** Task to carry out **
Lines containing the string "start": how many are there below? Answer with the number only.

** Dataset extract **
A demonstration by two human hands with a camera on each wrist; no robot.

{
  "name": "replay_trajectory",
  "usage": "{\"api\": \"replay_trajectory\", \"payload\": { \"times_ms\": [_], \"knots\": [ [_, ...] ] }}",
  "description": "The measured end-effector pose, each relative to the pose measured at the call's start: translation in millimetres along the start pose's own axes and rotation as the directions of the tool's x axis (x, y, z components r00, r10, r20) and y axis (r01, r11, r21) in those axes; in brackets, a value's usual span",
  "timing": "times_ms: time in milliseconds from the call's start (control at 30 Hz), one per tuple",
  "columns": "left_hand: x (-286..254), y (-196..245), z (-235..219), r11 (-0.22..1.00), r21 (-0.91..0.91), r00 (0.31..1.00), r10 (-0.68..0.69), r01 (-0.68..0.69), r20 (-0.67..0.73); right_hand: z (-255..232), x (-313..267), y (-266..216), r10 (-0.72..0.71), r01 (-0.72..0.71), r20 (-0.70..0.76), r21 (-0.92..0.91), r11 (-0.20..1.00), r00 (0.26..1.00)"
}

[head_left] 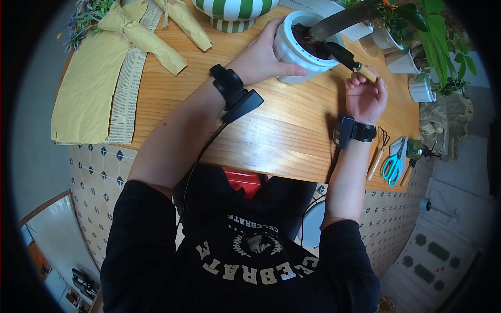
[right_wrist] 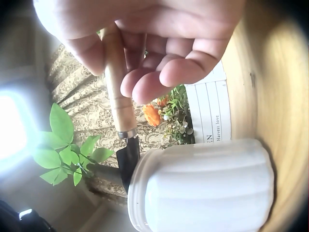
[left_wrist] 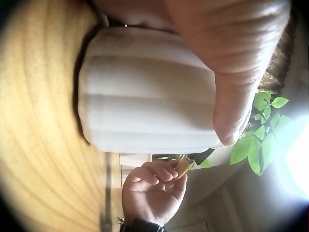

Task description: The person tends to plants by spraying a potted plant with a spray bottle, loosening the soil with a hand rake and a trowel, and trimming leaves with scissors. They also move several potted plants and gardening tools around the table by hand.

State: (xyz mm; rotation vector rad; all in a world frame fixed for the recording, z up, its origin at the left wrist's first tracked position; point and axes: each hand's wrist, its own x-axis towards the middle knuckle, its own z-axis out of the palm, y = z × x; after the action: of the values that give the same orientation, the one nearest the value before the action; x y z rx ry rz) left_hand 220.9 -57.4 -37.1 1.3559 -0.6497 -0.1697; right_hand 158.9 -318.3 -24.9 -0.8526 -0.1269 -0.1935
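A white ribbed pot (head_left: pixel 308 61) holding dark soil (head_left: pixel 308 39) and a thick-stemmed plant (head_left: pixel 347 20) stands near the table's far side. My left hand (head_left: pixel 269 57) grips the pot's near left side, its thumb along the wall below the rim; in the left wrist view the thumb lies across the pot (left_wrist: pixel 149 92). My right hand (head_left: pixel 367 99) pinches the wooden handle (right_wrist: pixel 116 82) of a small trowel between thumb and fingers. The trowel's black blade (head_left: pixel 340 54) reaches over the pot's rim at the soil; its tip is hard to make out.
Yellow paper wraps (head_left: pixel 151 44) and newspaper (head_left: pixel 124 99) lie at the left. A green-striped pot (head_left: pixel 235 8) stands at the back. Turquoise scissors (head_left: pixel 392 168), a small rake (head_left: pixel 377 159) and a green bottle (head_left: pixel 415 149) are at the right. Potted plants (head_left: pixel 401 61) line the right edge.
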Motion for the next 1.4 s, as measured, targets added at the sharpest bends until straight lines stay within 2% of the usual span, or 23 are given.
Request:
{"api": "replay_trajectory", "payload": {
  "times_ms": [267, 367, 567, 1067, 1400],
  "knots": [
    [-1.2, 4.7, 1.7, 0.998, -0.054, 1.0, -0.012, 0.013, 0.007, -3.5, 0.2, -1.7, 0.003, -0.002, -0.016, 0.085, 0.996, 1.0],
    [0.0, -0.1, -0.7, 1.0, -0.001, 1.0, 0.004, -0.004, 0.018, -6.3, 0.5, -2.5, 0.003, -0.002, -0.016, 0.115, 0.993, 1.0],
    [-0.6, 1.5, 0.5, 1.0, -0.023, 1.0, 0.005, -0.004, 0.014, -5.0, 0.6, -2.4, -0.007, 0.011, -0.046, 0.1, 0.995, 0.999],
    [-0.3, 0.5, -0.2, 1.0, -0.005, 1.0, 0.006, -0.006, 0.025, -3.3, 0.6, -0.3, 0.039, -0.041, 0.027, 0.083, 0.996, 0.999],
    [-0.9, -1.6, -1.3, 1.0, 0.001, 1.0, 0.007, -0.007, 0.026, -3.8, 0.4, -1.1, 0.021, -0.02, -0.016, 0.103, 0.994, 1.0]
  ]
}}
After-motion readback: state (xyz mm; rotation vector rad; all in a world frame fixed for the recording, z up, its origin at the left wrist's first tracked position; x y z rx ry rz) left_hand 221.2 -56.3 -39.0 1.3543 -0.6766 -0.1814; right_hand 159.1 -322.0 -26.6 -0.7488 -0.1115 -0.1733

** Exercise output **
2